Prompt:
Only some lines are wanted. Transcribe, exactly, the lines below from the line with "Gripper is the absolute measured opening" up to and including the line with "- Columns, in".

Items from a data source

┄┄┄┄┄┄

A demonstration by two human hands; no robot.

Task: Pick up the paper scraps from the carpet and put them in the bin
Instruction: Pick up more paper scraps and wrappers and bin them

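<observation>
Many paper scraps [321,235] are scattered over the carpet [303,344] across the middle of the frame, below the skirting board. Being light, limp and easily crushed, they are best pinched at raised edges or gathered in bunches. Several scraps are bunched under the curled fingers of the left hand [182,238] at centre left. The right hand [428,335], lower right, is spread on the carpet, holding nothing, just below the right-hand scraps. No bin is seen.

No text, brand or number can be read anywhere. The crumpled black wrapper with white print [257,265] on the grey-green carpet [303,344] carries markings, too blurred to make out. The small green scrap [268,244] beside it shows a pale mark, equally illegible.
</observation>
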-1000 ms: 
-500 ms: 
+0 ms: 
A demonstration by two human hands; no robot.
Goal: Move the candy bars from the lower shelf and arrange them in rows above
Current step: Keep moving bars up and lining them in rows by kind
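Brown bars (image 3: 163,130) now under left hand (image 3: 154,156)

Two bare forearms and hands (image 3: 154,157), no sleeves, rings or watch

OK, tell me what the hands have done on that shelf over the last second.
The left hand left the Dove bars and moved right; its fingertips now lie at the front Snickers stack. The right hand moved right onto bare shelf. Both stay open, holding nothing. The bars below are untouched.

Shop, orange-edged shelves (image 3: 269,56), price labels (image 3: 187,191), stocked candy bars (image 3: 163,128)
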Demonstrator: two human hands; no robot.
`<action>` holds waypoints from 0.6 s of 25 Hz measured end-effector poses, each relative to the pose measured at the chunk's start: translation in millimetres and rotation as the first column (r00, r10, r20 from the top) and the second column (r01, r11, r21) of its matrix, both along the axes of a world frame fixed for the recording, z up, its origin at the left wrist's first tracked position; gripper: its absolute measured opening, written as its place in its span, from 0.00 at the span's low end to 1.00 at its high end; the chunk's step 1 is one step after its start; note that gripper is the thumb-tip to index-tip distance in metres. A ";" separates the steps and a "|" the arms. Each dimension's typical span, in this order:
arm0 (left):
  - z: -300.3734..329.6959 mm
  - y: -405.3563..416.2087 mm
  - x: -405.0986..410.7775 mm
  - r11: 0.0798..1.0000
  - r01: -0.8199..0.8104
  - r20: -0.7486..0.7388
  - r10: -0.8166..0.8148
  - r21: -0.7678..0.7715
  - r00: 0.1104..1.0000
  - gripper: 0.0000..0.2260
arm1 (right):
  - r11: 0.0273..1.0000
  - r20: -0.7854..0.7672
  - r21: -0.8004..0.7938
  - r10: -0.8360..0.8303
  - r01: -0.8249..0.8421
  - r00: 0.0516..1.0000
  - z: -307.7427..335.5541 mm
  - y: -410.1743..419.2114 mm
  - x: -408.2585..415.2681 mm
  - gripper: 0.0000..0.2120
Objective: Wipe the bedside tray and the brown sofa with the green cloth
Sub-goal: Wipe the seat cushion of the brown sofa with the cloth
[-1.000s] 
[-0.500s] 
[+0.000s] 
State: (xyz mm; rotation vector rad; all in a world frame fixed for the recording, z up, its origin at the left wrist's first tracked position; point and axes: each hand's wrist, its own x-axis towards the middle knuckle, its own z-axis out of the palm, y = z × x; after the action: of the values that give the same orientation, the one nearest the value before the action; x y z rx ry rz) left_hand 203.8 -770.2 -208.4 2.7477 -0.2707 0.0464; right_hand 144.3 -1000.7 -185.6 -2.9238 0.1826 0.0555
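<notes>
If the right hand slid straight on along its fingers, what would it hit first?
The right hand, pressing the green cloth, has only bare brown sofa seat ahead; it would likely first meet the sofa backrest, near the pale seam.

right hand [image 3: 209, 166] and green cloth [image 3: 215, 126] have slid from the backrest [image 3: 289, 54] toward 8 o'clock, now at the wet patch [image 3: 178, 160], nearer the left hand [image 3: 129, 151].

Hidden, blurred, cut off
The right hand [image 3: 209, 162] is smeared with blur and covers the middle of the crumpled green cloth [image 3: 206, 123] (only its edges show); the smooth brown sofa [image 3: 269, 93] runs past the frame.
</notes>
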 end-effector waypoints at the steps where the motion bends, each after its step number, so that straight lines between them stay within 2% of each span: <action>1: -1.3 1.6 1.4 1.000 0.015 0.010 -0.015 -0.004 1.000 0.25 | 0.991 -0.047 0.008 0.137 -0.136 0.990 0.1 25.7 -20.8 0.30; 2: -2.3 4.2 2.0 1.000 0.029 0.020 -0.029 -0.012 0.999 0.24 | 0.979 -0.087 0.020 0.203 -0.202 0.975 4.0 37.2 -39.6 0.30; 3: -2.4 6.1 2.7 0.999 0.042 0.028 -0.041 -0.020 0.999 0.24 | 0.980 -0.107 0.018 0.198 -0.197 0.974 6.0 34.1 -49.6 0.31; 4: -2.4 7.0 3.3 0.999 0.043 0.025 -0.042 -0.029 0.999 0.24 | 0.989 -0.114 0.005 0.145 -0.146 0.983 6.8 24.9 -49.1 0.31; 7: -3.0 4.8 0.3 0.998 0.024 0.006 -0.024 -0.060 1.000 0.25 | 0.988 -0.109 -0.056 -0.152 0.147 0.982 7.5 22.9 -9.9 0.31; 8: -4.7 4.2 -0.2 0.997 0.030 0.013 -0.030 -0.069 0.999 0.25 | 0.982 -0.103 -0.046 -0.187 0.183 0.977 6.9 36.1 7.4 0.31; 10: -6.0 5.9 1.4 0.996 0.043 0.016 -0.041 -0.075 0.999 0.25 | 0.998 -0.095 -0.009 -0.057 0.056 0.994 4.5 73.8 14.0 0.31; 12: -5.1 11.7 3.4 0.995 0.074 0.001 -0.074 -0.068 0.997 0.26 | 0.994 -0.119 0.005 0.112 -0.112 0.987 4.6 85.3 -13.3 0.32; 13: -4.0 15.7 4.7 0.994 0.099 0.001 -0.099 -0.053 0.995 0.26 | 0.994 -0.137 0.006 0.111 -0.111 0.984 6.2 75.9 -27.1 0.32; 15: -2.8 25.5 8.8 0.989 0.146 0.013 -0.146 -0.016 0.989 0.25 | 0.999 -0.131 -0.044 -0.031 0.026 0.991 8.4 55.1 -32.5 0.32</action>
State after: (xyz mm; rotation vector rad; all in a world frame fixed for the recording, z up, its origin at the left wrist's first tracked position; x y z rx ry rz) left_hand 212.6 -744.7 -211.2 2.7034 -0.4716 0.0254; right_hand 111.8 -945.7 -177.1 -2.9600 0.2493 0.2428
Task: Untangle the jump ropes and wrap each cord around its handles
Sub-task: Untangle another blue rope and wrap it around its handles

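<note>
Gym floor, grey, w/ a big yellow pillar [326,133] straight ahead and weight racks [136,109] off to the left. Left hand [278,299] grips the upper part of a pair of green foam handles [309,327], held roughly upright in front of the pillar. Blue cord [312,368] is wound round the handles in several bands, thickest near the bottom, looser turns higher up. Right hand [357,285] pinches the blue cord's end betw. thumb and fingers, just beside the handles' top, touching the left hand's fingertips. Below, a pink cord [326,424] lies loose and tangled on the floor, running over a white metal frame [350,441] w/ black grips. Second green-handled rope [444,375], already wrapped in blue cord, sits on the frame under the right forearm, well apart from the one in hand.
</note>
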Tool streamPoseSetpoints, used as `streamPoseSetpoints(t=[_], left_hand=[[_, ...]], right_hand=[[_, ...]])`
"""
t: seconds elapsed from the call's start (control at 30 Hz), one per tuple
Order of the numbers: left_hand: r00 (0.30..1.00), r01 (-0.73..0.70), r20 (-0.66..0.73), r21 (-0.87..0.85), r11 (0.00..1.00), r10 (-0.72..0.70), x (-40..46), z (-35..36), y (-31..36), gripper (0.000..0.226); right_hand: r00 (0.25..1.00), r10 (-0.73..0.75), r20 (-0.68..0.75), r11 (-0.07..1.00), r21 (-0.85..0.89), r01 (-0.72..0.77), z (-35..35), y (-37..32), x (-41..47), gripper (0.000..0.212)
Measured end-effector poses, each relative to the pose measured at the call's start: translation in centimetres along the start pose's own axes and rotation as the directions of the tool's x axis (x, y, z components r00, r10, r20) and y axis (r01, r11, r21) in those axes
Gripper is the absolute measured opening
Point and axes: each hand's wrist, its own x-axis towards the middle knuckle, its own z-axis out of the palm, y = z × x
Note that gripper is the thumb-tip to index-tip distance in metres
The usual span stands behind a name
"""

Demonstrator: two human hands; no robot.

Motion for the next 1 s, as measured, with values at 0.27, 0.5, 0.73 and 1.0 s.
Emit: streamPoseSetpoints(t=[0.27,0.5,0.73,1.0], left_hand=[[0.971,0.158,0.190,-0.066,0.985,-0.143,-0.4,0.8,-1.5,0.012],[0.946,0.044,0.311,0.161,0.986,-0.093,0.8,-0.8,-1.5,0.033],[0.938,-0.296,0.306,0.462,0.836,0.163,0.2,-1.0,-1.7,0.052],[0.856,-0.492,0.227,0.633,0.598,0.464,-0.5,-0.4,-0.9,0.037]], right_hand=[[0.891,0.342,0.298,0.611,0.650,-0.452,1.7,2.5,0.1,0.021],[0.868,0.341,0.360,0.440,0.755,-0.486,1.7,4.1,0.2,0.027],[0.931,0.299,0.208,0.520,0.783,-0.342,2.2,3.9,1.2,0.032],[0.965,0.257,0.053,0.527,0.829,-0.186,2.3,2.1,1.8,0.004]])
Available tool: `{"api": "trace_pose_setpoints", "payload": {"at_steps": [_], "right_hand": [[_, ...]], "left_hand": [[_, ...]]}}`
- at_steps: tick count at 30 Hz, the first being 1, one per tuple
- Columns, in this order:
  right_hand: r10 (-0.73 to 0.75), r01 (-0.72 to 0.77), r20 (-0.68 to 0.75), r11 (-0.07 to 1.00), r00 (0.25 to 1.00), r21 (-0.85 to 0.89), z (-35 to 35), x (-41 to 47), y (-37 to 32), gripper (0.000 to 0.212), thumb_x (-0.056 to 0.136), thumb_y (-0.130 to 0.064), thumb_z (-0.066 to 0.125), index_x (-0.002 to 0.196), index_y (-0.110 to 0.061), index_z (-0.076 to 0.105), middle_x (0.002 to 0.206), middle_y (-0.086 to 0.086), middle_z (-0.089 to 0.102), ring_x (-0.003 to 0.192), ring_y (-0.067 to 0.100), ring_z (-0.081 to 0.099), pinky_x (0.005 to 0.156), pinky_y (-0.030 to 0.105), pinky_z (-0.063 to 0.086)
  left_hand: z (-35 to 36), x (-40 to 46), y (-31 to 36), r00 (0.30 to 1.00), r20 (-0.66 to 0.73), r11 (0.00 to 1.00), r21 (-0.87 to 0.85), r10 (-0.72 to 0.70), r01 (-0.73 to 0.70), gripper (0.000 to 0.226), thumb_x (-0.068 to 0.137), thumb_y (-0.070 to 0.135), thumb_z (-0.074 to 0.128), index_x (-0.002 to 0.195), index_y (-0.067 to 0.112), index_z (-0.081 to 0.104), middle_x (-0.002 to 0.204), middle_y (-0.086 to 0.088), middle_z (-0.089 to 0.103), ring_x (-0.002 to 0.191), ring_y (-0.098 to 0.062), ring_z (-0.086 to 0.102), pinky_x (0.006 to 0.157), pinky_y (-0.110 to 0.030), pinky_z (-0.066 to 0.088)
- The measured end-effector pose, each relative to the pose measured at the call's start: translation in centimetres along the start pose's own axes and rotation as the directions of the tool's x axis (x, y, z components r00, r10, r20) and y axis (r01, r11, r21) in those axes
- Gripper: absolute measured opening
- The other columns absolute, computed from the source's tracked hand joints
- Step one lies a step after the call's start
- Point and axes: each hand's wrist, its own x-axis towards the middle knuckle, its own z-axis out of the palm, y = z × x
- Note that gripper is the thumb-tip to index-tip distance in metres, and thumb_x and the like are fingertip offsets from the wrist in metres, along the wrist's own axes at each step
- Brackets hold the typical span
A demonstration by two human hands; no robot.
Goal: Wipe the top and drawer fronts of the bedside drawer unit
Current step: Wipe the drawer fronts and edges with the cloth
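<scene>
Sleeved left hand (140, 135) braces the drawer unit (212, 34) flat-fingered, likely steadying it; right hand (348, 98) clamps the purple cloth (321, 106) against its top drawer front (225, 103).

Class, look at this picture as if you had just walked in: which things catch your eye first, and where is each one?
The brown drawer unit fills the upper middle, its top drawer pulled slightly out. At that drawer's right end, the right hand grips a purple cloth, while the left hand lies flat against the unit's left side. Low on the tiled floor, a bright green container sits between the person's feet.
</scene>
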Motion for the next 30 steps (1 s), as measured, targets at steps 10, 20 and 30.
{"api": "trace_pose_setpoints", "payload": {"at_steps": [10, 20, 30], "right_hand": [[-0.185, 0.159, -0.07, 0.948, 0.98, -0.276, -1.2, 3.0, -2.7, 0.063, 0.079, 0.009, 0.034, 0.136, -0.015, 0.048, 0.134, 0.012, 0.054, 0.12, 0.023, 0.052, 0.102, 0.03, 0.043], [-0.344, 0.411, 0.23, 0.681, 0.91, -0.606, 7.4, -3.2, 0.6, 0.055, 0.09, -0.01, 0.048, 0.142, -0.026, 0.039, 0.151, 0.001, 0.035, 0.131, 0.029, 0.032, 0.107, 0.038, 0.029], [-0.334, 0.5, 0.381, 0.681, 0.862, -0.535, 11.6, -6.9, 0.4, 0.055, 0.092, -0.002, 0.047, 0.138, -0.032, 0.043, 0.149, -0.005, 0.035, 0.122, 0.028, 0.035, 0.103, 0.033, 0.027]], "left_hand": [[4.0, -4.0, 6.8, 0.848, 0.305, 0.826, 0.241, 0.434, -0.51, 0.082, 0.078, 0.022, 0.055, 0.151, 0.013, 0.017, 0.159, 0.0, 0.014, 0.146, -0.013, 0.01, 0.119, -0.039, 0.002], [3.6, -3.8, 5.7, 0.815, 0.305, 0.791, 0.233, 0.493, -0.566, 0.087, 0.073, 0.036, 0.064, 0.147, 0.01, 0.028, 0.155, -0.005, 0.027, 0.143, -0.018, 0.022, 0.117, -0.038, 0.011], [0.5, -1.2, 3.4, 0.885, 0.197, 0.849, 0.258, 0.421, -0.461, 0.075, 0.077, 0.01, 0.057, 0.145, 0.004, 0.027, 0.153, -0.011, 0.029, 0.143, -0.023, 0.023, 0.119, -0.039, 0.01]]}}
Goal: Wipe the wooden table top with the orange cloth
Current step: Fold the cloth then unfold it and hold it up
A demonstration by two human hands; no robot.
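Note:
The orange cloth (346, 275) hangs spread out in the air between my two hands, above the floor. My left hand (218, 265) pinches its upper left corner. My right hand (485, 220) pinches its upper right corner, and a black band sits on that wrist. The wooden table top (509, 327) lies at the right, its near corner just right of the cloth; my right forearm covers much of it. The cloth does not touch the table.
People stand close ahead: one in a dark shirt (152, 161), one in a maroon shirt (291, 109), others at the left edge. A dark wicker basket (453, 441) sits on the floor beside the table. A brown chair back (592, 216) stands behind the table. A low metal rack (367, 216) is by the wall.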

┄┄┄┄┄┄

Task result:
Gripper is the absolute measured opening
Point and axes: each hand's wrist, its own x-axis towards the middle knuckle, its own z-axis out of the palm, y = z × x
Note that gripper is the thumb-tip to index-tip distance in metres
The usual span stands behind a name
"""

Demonstrator: two human hands; no robot.

Motion for the next 1 s, as measured, with values at 0.27, 0.5, 0.73 and 1.0 s.
Emit: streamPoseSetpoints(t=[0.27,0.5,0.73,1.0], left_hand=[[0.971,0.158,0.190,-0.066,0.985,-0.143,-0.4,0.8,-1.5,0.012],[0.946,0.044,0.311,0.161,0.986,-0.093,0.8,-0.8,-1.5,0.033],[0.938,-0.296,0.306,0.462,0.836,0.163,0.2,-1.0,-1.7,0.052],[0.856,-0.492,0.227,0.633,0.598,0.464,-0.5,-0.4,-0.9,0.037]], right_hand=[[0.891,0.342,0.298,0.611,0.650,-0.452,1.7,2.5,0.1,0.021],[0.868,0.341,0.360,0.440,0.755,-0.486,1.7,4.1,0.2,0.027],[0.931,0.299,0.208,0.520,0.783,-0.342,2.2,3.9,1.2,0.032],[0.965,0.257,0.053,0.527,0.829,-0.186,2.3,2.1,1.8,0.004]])
Available tool: `{"api": "trace_pose_setpoints", "payload": {"at_steps": [_], "right_hand": [[_, ...]], "left_hand": [[_, ...]]}}`
- at_steps: tick count at 30 Hz, the first being 1, one per tuple
- Columns, in this order:

What the exercise asked for is now complete.